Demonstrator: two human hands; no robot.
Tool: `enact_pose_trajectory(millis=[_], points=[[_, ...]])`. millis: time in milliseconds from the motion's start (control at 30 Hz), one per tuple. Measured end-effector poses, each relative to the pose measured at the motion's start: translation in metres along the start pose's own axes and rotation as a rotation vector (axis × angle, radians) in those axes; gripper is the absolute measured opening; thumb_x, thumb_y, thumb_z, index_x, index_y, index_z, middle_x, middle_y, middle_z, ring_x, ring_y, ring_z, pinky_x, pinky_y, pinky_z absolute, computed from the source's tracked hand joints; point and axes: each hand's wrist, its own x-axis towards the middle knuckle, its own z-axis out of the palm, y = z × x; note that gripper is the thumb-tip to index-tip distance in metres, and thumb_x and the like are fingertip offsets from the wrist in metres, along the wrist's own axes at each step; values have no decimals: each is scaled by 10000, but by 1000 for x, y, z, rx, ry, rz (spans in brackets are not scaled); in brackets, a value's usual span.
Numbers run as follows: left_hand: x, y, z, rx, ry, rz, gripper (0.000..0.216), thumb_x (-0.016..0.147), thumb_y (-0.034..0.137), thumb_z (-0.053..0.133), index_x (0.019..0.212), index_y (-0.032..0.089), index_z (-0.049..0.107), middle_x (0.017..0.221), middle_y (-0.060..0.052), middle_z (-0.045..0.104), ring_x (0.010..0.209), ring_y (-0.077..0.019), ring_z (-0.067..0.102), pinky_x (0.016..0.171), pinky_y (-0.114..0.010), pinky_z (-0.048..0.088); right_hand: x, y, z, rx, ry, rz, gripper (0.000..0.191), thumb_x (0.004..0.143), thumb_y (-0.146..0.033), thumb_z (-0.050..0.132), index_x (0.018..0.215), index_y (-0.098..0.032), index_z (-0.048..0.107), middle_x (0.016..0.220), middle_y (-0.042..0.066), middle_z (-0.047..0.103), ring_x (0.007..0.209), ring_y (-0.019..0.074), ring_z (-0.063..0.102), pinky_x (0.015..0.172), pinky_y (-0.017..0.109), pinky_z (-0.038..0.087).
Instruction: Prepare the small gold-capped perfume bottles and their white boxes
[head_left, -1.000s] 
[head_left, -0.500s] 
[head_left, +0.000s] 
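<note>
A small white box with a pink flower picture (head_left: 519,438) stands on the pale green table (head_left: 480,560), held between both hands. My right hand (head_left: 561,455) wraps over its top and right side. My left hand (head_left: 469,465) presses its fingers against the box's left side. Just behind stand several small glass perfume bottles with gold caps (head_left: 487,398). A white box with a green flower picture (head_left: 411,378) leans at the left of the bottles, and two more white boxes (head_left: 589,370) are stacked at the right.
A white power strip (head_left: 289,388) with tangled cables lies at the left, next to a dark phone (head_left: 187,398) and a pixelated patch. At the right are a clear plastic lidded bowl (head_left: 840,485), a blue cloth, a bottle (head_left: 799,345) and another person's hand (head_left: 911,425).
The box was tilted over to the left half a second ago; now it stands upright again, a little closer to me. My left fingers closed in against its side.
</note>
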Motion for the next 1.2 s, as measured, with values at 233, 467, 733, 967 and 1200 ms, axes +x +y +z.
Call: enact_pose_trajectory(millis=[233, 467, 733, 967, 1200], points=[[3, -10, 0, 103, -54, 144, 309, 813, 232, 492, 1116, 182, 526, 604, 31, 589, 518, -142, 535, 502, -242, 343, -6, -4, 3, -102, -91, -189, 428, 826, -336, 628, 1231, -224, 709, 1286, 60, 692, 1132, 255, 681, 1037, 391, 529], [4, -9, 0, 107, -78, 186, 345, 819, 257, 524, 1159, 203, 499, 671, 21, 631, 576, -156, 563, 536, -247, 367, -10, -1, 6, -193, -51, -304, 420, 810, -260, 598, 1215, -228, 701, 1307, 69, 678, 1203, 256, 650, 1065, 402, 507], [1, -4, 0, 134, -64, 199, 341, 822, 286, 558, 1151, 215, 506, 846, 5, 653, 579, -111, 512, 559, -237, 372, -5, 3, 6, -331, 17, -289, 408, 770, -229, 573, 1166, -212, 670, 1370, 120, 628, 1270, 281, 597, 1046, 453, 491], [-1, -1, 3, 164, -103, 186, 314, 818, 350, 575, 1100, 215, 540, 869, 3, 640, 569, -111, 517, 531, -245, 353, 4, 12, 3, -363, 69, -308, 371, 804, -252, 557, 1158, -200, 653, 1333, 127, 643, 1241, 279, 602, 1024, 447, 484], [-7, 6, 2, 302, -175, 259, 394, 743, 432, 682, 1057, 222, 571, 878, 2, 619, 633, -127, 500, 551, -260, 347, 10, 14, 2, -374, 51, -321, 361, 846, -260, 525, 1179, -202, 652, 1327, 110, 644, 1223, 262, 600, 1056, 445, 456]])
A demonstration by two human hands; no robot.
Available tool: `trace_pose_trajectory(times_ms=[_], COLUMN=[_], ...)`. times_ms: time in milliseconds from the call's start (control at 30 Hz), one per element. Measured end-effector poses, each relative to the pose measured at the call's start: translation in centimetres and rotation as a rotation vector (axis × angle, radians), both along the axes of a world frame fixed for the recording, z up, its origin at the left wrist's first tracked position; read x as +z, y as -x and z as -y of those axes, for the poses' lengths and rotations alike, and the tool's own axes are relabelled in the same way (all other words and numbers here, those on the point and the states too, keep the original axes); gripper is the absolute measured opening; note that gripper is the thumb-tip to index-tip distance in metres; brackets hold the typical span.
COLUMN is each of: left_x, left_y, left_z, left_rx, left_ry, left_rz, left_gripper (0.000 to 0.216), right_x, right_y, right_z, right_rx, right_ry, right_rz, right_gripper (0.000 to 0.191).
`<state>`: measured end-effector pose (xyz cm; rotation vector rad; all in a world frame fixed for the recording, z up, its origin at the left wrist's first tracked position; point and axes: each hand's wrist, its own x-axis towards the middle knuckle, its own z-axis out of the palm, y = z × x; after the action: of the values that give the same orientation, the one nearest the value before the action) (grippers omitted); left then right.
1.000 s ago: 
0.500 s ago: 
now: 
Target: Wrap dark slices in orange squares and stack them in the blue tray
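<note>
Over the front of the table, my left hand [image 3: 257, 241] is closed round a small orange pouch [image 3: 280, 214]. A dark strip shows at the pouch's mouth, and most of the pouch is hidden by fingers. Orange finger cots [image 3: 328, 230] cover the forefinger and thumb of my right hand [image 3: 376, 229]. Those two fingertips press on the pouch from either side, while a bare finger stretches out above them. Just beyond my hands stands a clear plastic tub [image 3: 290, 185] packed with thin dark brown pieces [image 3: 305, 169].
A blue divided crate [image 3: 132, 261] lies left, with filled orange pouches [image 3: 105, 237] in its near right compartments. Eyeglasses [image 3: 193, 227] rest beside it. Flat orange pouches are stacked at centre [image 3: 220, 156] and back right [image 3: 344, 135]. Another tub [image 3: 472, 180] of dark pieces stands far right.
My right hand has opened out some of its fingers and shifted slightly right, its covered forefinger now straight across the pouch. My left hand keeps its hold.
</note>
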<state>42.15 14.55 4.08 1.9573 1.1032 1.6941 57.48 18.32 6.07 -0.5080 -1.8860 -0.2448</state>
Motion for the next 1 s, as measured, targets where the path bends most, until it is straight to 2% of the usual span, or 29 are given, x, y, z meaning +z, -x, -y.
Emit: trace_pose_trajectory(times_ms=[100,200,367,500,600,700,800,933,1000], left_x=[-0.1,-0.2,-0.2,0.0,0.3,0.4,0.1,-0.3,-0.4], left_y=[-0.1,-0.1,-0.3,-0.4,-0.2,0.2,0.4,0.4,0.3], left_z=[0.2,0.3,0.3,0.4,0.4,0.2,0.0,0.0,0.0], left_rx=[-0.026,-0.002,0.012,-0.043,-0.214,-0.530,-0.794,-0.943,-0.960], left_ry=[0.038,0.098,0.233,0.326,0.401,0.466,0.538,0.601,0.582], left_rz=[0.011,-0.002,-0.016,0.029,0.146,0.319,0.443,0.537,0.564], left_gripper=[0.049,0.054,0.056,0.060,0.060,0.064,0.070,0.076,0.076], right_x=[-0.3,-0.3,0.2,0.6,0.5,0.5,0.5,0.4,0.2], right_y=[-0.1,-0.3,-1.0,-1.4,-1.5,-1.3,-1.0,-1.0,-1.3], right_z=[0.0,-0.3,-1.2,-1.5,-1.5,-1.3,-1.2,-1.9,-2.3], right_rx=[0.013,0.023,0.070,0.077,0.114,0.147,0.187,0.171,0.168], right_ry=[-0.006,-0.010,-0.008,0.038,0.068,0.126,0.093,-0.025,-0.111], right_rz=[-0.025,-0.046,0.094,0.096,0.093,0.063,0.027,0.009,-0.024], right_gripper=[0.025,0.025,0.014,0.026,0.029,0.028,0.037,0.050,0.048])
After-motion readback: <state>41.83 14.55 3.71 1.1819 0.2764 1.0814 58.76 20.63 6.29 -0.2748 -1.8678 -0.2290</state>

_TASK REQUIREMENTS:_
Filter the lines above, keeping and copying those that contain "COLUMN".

_ANSWER FOR THE TASK:_
Available tool: `trace_pose_trajectory(times_ms=[_], COLUMN=[_], ...)`. times_ms: time in milliseconds from the call's start (control at 30 Hz), one per element. Measured end-effector poses, each relative to the pose measured at the call's start: translation in centimetres and rotation as a rotation vector (axis × angle, radians), both along the axes of a world frame fixed for the recording, z up, its origin at the left wrist's first tracked position; read x as +z, y as -x and z as -y of those axes, for the poses' lengths and rotations alike, and the tool's own axes are relabelled in the same way (all other words and numbers here, those on the point and the states too, keep the original axes); gripper is the absolute measured opening; note that gripper is the thumb-tip to index-tip distance in metres; brackets hold the typical span.
COLUMN is each of: left_x, left_y, left_z, left_rx, left_ry, left_rz, left_gripper (0.000 to 0.216), right_x, right_y, right_z, right_rx, right_ry, right_rz, right_gripper (0.000 to 0.191).

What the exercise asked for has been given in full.